In the past 25 years, over 65 million people have been infected with HIV and 25 million people have died of AIDS. At bioMérieux, we have never wavered in our longstanding commitment to fight this disease. In 1985, shortly after the discovery of the HIV virus, our research teams developed one of the first screening tests. Since then, we have constantly improved our products, with nearly 20 new developments, and today offer one of the widest product ranges for the diagnosis and monitoring of patients living with HIV infection.
Because screening tests must be adapted to follow the ever-changing AIDS pandemic, we are constantly developing new products to meet the needs of healthcare professionals in their day-to-day work.
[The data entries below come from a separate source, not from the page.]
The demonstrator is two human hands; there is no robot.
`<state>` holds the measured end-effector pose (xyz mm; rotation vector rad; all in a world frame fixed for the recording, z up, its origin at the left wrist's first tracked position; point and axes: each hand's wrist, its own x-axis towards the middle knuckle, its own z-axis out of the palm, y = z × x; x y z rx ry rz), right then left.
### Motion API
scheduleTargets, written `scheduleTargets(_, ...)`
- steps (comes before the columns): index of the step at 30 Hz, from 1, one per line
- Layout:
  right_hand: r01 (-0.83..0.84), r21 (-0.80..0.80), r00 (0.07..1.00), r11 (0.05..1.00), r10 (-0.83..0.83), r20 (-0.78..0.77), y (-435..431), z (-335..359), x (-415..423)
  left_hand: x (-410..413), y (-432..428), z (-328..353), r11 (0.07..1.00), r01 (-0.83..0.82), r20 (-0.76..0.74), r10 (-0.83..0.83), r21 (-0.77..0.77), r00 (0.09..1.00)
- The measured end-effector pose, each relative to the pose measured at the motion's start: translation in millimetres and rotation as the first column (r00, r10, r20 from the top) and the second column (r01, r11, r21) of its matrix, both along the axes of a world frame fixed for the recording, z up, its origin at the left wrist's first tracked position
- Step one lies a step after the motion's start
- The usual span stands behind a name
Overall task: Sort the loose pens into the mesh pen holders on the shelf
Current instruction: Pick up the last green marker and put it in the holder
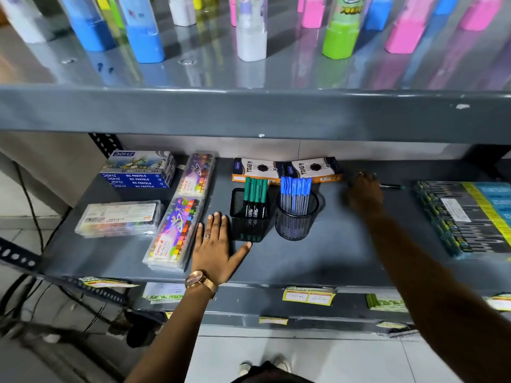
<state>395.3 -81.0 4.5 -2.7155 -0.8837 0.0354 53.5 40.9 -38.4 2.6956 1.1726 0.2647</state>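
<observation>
Two black mesh holders stand mid-shelf. The square holder (249,226) contains several green-capped markers (255,190). The round holder (294,221) to its right contains several blue-capped pens (296,186). My left hand (215,244) lies flat on the shelf, fingers spread, its thumb touching the square holder's front. My right hand (363,193) reaches far back on the right and is blurred. A loose dark pen with a green tip (392,186) lies on the shelf and sticks out from behind that hand; I cannot tell whether the fingers grip it.
Two brown pen boxes (287,170) lie behind the holders. Oil pastel boxes (177,230) and blue boxes (138,171) fill the left. Packs of stationery (467,217) lie at the right. The grey upper shelf (249,111) with coloured bottles overhangs closely.
</observation>
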Motion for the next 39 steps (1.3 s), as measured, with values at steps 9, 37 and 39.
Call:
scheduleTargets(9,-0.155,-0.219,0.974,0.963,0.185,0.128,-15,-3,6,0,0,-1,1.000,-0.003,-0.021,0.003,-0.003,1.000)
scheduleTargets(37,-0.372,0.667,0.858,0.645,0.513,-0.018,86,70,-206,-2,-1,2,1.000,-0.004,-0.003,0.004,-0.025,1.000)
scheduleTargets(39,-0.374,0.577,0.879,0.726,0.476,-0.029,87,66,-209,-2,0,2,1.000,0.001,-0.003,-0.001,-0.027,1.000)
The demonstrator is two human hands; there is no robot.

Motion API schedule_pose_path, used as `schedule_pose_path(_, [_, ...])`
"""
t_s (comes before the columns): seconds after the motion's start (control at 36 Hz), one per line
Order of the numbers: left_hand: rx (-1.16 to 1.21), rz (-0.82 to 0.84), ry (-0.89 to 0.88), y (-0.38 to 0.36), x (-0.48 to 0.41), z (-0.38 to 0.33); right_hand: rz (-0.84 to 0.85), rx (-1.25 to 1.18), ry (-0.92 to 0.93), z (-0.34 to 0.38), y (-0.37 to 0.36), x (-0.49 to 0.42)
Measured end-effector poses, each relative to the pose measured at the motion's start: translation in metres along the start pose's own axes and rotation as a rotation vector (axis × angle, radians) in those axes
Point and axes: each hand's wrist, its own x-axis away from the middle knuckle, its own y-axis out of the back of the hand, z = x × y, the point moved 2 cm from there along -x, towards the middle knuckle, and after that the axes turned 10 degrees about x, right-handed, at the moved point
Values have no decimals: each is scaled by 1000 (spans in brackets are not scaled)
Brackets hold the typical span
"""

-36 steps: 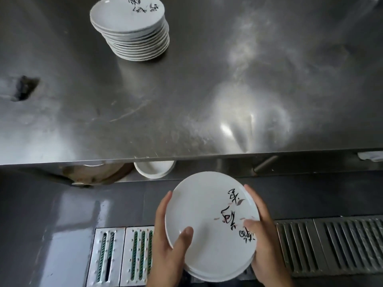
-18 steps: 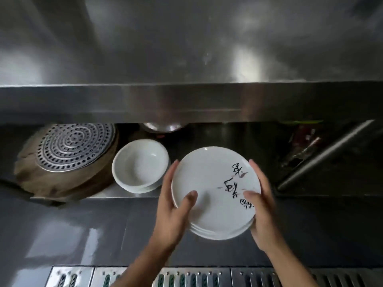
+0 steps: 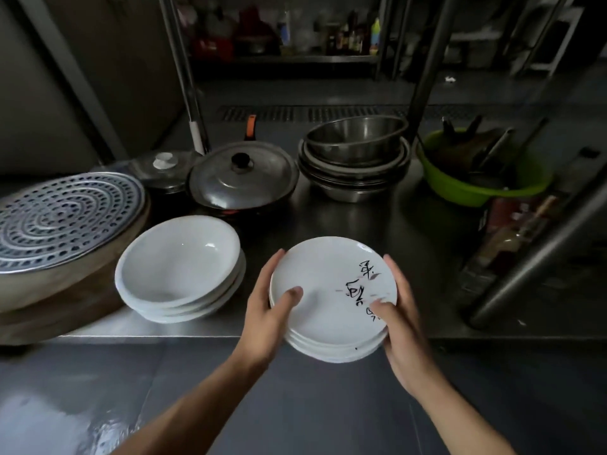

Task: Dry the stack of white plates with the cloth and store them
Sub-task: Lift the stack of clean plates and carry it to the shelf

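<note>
A small stack of white plates (image 3: 325, 284) with black brush lettering on the top one is held between both hands at the front edge of a low steel shelf (image 3: 410, 231). My left hand (image 3: 266, 310) grips the stack's left rim, thumb lying on the top plate. My right hand (image 3: 399, 320) grips the right rim, thumb over the lettering. The stack is slightly tilted and overhangs the shelf's front edge; I cannot tell whether it touches the shelf. No cloth is in view.
On the shelf, a stack of white bowls (image 3: 179, 264) stands just left of the plates. Further left is a perforated steamer tray (image 3: 62, 215) on a wooden board. Behind stand a lidded pan (image 3: 243, 175), steel basins (image 3: 354, 152) and a green tub (image 3: 473, 188). A slanted steel leg (image 3: 538, 251) is on the right.
The view has dropped from the steel tabletop to the shelf beneath it. Both hands have carried the plate stack forward to the shelf's front edge, beside the white bowls.
</note>
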Motion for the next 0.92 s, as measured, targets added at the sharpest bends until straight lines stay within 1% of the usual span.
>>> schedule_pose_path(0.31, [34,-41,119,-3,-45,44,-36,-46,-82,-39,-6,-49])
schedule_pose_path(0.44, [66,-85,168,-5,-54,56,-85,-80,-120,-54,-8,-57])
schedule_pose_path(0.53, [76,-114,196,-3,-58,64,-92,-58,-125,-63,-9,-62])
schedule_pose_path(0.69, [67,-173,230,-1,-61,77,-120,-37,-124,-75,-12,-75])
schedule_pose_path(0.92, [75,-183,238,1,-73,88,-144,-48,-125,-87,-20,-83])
- Reducing turnaround times for faster results: our recent and innovative VIDAS® Advanced 4th generation HIV screening test detects anti HIV antibodies and p24 antigen, while NucliSENS® (new generation technology for applications using molecular diagnostic tests) enables real-time monitoring of viral load.
- Enabling access to healthcare: bioMérieux is the first company to develop a specific protocol for viral load monitoring based on the Dry Blood Spot method. This very recent technique can be used for screening in remote areas of the world that are especially hard hit by AIDS (Southern Africa and Southeast Asia). Just a few drops of blood absorbed onto blotting paper are sufficient to ensure viral load monitoring.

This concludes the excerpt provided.